**WHAT THE TASK ASKS**
Only one stretch of the data is wanted: the line containing "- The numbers", the line containing "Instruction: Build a", and every line between them, copied exactly.

====== INFORMATION SHOWN ======

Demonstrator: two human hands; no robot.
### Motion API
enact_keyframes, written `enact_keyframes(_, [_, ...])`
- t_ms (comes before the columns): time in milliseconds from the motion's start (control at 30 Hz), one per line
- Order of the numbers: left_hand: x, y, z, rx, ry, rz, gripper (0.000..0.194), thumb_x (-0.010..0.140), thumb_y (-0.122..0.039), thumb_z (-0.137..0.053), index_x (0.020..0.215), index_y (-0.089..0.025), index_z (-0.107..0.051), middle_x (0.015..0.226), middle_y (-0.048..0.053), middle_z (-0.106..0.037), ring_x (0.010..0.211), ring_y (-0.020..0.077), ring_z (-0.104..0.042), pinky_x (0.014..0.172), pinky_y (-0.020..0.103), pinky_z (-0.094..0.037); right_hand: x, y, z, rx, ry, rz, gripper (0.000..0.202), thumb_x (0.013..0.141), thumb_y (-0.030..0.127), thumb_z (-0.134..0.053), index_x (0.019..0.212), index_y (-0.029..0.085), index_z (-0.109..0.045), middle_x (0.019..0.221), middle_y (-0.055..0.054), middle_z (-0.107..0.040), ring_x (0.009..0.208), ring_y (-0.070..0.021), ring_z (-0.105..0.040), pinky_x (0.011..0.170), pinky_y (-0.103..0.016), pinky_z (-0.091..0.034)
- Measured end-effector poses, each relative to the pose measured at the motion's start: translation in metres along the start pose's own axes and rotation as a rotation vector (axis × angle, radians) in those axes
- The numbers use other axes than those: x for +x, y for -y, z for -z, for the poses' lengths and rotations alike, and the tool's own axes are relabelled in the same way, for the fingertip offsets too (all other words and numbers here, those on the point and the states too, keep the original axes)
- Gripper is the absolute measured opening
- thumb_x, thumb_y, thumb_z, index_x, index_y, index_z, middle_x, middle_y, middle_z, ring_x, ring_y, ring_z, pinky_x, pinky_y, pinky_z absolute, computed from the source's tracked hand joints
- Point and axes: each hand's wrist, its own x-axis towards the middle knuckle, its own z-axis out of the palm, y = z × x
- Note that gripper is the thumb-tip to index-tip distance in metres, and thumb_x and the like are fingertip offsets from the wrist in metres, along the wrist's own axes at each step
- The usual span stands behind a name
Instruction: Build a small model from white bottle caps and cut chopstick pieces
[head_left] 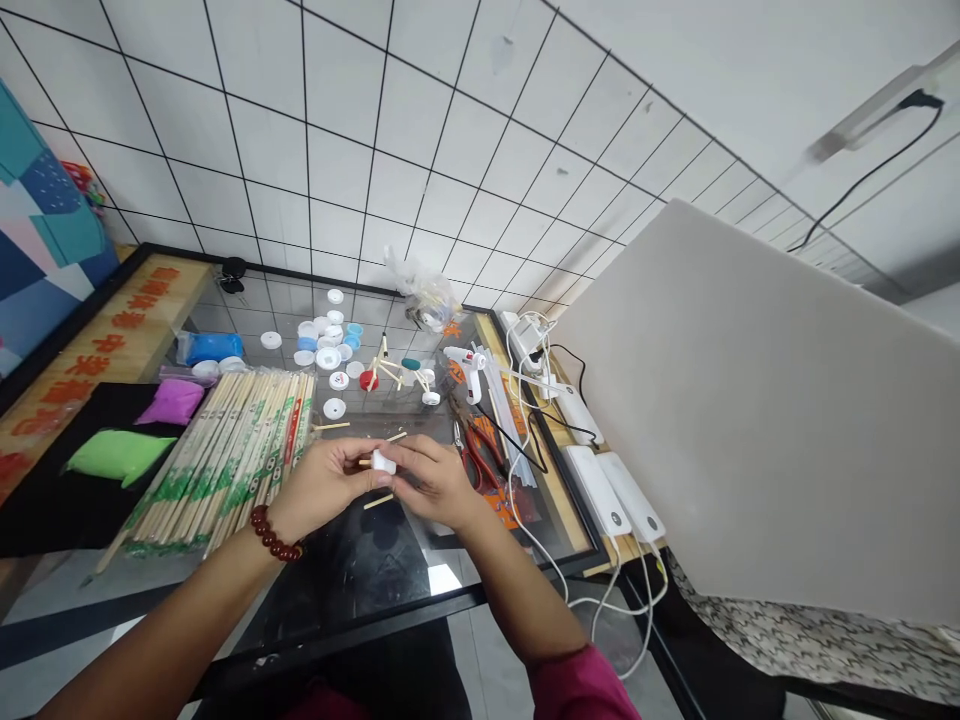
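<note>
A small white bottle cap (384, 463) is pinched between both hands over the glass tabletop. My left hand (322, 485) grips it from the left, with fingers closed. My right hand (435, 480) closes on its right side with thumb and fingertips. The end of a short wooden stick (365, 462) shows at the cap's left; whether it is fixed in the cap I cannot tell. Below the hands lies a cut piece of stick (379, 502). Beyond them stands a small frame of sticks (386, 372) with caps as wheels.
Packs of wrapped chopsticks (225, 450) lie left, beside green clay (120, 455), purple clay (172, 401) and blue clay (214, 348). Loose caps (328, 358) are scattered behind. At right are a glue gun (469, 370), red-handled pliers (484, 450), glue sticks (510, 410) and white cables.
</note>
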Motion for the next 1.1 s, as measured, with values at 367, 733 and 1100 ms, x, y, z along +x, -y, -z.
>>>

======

**EXERCISE OUTPUT**
- The numbers use other axes than those: x for +x, y for -y, z for -z, for the poses' lengths and rotations alike, and the tool's own axes are relabelled in the same way, for the fingertip offsets too (all other words and numbers here, those on the point and the states too, keep the original axes)
- Gripper is the absolute measured opening
- thumb_x, thumb_y, thumb_z, index_x, index_y, index_z, middle_x, middle_y, middle_z, ring_x, ring_y, ring_z, pinky_x, pinky_y, pinky_z absolute, computed from the source's tracked hand joints
- Point and axes: each hand's wrist, its own x-axis towards the middle knuckle, its own z-axis out of the palm, y = z × x
- Note that gripper is the thumb-tip to index-tip distance in metres, and thumb_x and the like are fingertip offsets from the wrist in metres, along the wrist's own axes at each step
- The usual span stands behind a name
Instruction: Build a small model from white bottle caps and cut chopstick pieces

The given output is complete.